- TASK: Every line below from the one containing "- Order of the" through the one containing "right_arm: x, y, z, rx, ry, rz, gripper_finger" must be transcribed exactly. Omit all lines outside that stretch.

- SOURCE DATA:
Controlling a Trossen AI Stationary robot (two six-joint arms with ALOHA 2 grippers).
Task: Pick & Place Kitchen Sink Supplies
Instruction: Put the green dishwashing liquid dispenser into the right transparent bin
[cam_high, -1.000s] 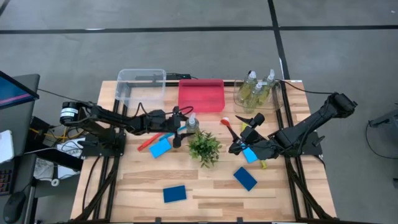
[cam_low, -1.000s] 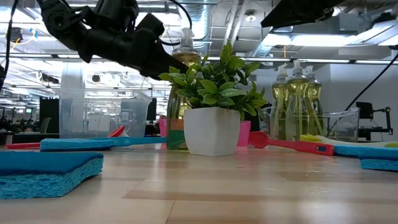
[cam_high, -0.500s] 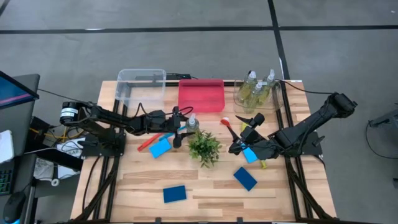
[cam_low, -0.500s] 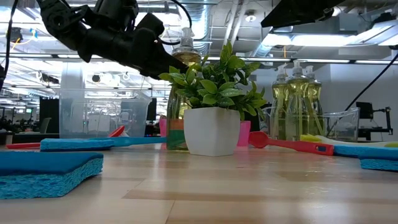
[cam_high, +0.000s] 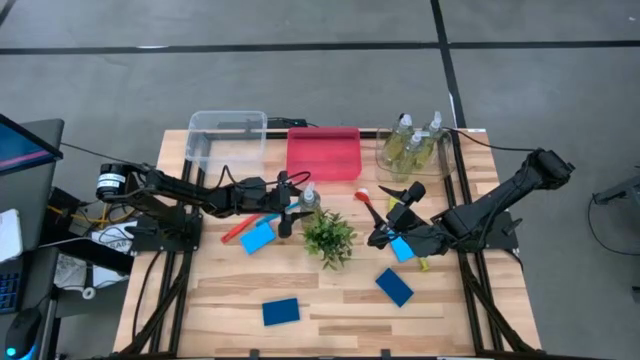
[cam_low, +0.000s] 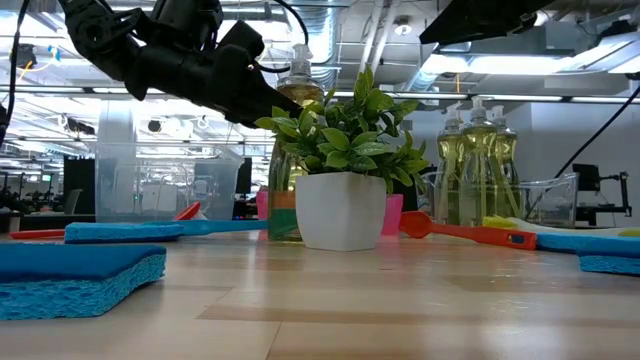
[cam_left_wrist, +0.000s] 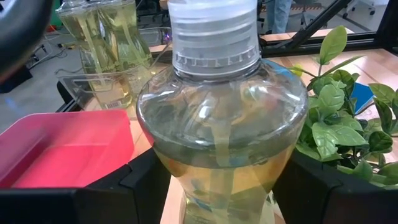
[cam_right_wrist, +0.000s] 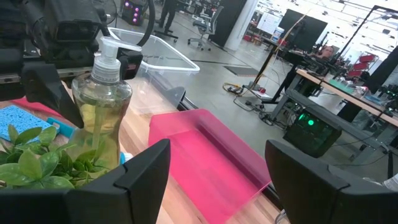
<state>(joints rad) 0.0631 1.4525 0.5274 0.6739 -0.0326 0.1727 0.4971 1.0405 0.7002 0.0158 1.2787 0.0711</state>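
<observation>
**Pump bottle being gripped, lift comes next**

The left gripper (cam_high: 296, 208) is placed around a pump bottle (cam_high: 309, 198) that stands on the table (cam_high: 330, 300) just beside the small plant (cam_high: 329, 236). In the left wrist view the bottle (cam_left_wrist: 221, 124) is seen sitting right between the two fingers (cam_left_wrist: 146, 186), which look pressed against its sides, so it's judged to be held. The grasp step seems to be in hand; the bottle is still on the wood. Next, a straight lift is probably called for, kept clear of the plant leaves, then a carry toward a bin.

The right gripper (cam_high: 385, 232) is parked past the plant, fingers spread wide with nothing held, near a blue sponge (cam_high: 402, 248).
</observation>
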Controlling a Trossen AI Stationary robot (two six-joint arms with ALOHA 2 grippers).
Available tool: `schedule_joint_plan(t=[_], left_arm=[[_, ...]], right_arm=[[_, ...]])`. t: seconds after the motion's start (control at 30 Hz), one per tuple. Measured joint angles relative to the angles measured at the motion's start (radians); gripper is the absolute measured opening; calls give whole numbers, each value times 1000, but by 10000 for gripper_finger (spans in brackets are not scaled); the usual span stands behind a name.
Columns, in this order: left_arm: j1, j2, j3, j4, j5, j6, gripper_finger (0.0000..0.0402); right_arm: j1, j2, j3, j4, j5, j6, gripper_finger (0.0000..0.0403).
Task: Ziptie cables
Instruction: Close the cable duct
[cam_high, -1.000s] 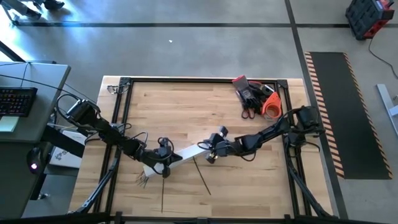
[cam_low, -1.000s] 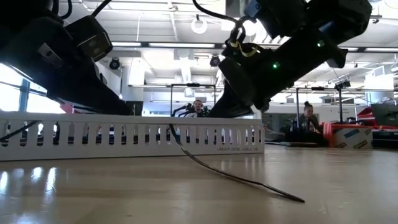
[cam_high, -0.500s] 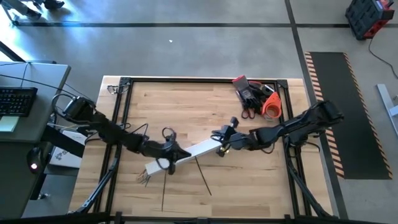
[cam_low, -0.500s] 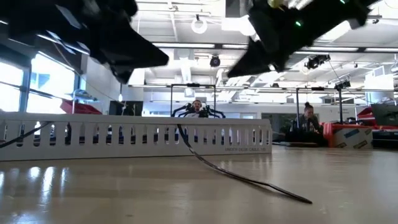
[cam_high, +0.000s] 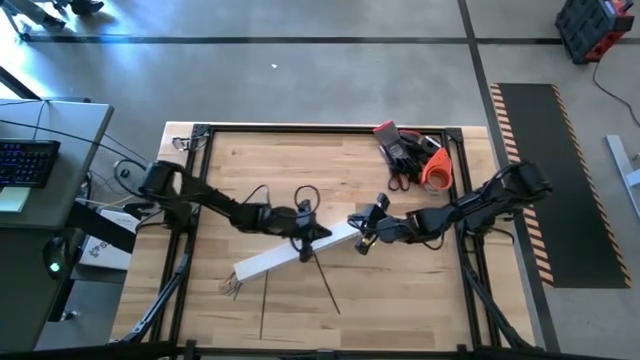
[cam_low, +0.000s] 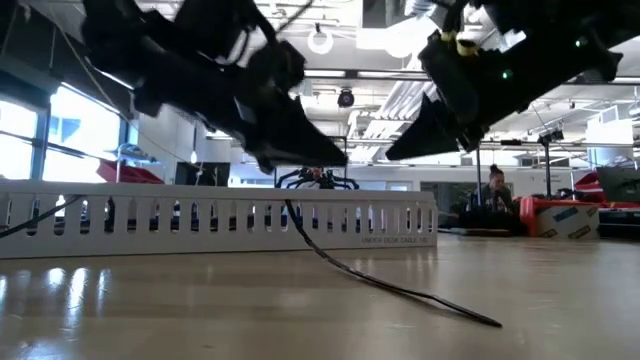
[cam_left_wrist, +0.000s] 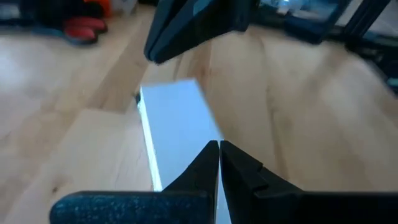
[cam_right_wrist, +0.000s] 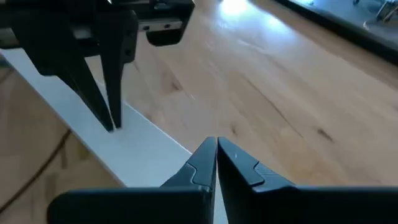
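The white slotted duct (cam_high: 290, 253) lies slantwise on the wooden table. The cables show only as frayed ends (cam_high: 230, 290) at its near-left end; the rest is hidden in the duct. One dark ziptie (cam_high: 326, 286) leans with its far end on the duct and its tip on the table (cam_low: 495, 321). Another ziptie (cam_high: 262, 312) lies flat nearer the left. My left gripper (cam_high: 306, 250) (cam_left_wrist: 219, 149) hovers shut above the duct's middle. My right gripper (cam_high: 361, 243) (cam_right_wrist: 216, 146) hovers shut above the duct's right end. In the low view the left gripper (cam_low: 338, 160) and the right gripper (cam_low: 395, 155) stand clear above the duct (cam_low: 220, 218).
A heap of tools, red-handled pliers and an orange roll (cam_high: 415, 160), sits in the table's far right corner. A black frame (cam_high: 200, 135) runs round the table. Bare wood lies far of the duct and near the right edge. People sit in the room beyond (cam_low: 495, 190).
Both grippers have risen off the duct. My left gripper has travelled along it toward the table's right and far side, from its near-left end to its middle. My right gripper has drawn back a little toward the right. The duct's right end has shifted slightly to the right.
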Motion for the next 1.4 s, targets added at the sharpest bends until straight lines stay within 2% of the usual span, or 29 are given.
schedule_joint_plan(t=[0.17, 0.33, 0.5, 0.6, 0.7, 0.87, 1.0, 1.07, 1.2, 1.3, 1.4], left_arm=[[35, 127, 53, 14, 63, -19, 0], [45, 186, 68, 28, 85, -44, 0], [46, 171, 68, 20, 86, -21, 0], [47, 128, 63, -6, 81, 6, 0], [47, 62, 59, -51, 76, 47, 0], [24, -97, 62, -174, 36, 108, 0], [-37, -234, 60, -417, -20, 96, 0], [-82, -309, 61, -568, -46, 31, 0], [-211, -408, 61, -843, -51, -217, 0], [-335, -416, 61, -925, -23, -411, 0], [-437, -386, 47, -909, -23, -577, 0]], right_arm=[[-16, 76, -38, -12, -74, 63, 0], [-6, 143, -59, 24, -23, 135, 0], [23, 71, -54, -15, 34, 45, 0], [24, -4, -40, -7, 33, -33, 0], [6, -29, -38, 0, -27, -67, 0], [-35, 57, -41, -8, -158, -42, 0], [-43, 107, -35, -15, -144, 5, 0], [-42, 104, -36, -25, -120, 15, 0], [-46, 70, -40, -62, -64, 5, 0], [-59, 59, -41, -82, -42, 2, 0], [-77, 58, -40, -92, -45, -8, 0]])
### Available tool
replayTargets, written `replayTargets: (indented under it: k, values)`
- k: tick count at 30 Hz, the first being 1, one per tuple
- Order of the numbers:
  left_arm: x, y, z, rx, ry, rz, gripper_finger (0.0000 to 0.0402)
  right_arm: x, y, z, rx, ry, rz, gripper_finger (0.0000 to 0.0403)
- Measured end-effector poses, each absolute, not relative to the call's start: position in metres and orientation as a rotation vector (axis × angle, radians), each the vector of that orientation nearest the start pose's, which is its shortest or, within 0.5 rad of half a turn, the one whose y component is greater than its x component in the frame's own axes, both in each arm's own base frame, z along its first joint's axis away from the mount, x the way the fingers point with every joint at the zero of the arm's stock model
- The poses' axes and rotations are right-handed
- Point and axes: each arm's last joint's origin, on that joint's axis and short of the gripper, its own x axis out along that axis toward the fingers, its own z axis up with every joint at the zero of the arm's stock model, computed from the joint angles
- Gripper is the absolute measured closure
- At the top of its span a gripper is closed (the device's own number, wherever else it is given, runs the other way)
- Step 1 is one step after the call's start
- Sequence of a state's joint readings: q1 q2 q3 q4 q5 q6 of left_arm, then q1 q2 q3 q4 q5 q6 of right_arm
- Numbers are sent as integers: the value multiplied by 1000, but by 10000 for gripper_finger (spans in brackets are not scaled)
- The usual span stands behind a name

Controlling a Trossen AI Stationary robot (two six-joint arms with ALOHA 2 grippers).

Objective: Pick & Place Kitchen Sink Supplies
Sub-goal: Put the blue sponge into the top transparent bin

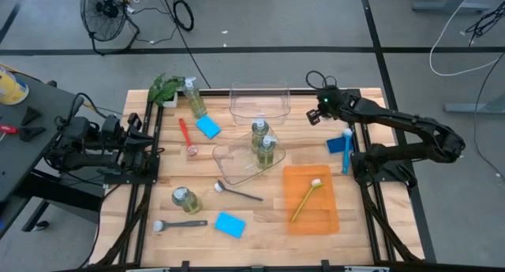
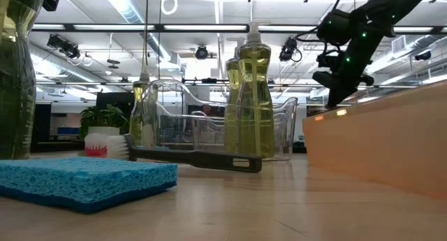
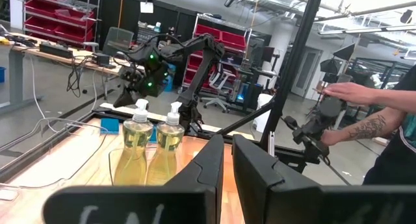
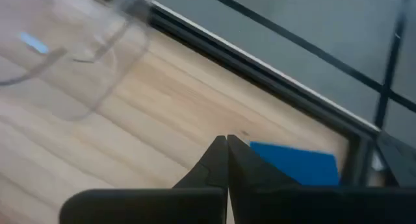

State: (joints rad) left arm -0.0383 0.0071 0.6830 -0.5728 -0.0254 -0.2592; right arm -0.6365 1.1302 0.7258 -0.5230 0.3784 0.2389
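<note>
High view: the right pincer, closed and empty, hovers upper right of centre; the blue sponge lies right of centre, probably light, soft and compressible, so grip across its flat faces. The left pincer waits at the left edge. Low view: two pump bottles stand centre, likely heavier and slippery. Left wrist view: fingers nearly closed, empty. Right wrist view: sponge near the desk edge.

two pump bottles are set in the central bin; a brush is laid on the tray to its right.
</note>
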Motion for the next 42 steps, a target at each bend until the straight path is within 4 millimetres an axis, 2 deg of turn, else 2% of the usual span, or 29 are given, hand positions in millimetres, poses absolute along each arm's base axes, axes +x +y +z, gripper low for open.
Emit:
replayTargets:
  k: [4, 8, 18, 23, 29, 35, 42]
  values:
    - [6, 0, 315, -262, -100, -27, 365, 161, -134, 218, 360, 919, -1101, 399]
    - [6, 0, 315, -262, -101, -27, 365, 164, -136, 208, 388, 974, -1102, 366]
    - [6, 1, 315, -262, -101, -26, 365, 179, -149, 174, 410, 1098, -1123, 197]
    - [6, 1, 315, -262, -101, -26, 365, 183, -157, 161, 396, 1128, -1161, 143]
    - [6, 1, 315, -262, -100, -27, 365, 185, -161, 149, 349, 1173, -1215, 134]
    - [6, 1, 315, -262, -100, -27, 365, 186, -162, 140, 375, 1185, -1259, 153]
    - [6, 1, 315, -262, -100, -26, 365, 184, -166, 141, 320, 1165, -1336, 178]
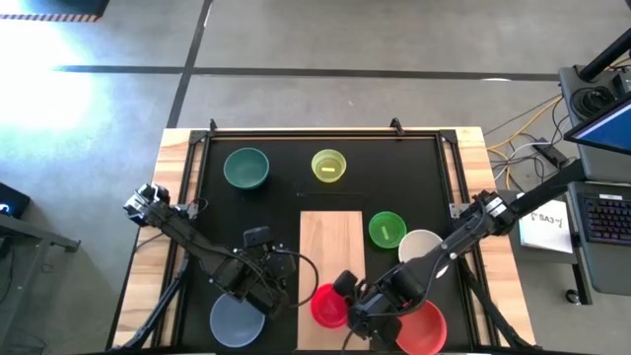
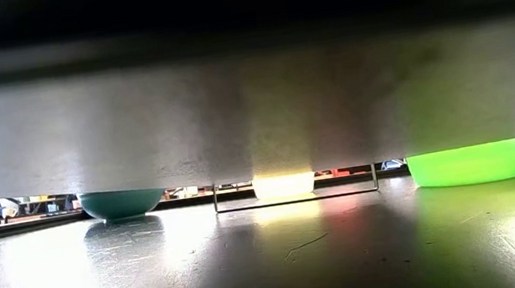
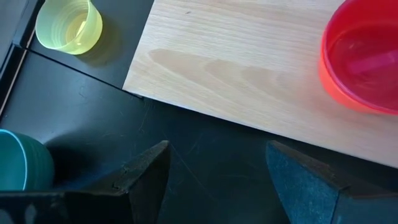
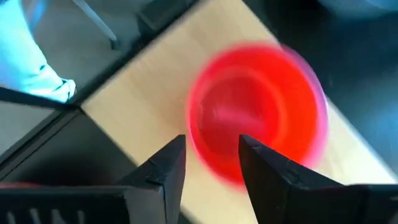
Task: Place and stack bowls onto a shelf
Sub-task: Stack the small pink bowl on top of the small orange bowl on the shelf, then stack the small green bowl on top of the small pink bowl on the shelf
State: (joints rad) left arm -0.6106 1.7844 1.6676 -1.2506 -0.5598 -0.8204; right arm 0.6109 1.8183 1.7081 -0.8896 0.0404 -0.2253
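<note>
I have the right gripper (image 4: pixel 211 163) at the near end of the shelf (image 1: pixel 331 242), its fingers set narrowly apart at the rim of the small red bowl (image 1: pixel 329 305) — whether they pinch that rim I cannot tell. That bowl sits on the board's near-left corner, I judge as the base for a stack. The left gripper (image 3: pixel 214 171) waits over the black table just beside the shelf's left edge, jaws wide and empty. The green bowl (image 1: pixel 385 229), white bowl (image 1: pixel 421 246), teal bowl (image 1: pixel 245 168) and yellow bowl (image 1: pixel 328 166) lie off the shelf — not yet placed.
</note>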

- ANSWER SPACE:
- Order of the numbers:
  left_arm: x, y, z, rx, ry, rz, gripper_finger (0.0000 to 0.0402)
  right_arm: x, y, z, rx, ry, rz, gripper_finger (0.0000 to 0.0403)

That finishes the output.